● **THE PROBLEM**
Beginning at the line that holds "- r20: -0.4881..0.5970" and continuing to the last line of the data below, transcribe every line word for word, without pictures.

● **COLLECTED MATERIAL**
╭──

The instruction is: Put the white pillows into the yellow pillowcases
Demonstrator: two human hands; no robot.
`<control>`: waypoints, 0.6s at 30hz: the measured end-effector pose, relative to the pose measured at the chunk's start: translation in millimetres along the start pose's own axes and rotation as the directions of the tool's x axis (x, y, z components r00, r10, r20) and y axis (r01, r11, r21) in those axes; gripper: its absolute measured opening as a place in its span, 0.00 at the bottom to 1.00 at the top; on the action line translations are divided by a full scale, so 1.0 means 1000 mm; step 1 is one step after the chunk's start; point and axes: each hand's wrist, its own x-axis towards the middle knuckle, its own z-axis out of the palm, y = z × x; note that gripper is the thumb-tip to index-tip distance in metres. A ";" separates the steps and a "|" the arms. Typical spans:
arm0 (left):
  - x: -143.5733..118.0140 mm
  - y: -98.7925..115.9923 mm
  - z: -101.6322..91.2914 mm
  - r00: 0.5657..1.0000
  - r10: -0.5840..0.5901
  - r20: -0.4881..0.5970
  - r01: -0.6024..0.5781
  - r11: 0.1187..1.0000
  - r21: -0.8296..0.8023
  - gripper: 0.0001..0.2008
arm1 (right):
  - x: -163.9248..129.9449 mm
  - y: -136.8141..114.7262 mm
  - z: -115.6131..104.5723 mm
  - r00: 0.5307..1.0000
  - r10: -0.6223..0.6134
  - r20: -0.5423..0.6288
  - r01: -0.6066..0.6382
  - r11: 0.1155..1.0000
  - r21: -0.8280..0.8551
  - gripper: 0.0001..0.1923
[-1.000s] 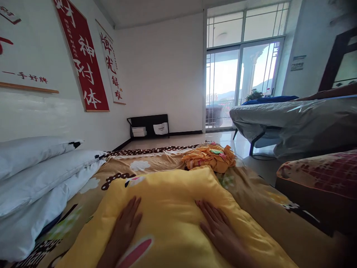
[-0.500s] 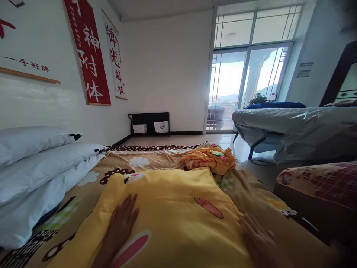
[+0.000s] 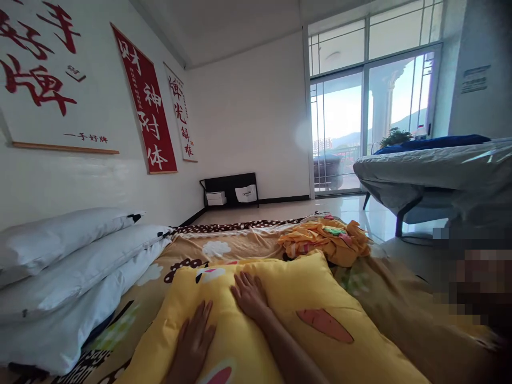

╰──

● **ANSWER SPACE**
  - r20: -0.4881..0.5970
  - r01: -0.6024..0.5781
  - r11: 0.1187..1.0000
  - r21: -0.8296..0.8023
  - gripper: 0.0001..0.2008
arm1 (right):
  - x: -163.9248..129.9449 mm
  - y: -136.8141..114.7262 mm
  - z: -115.6131..104.5723 mm
  - r00: 0.5307..1.0000
  - r10: -0.6223..0.6134
  - r20: -0.5423..0.6288
  - r01: -0.6066..0.6382
  - r11: 0.1155..1.0000
  - r21: -0.8280..0.8551
  - gripper: 0.0001..0.1923
[-1.000s] 
[-0.500s] 
[+0.000s] 

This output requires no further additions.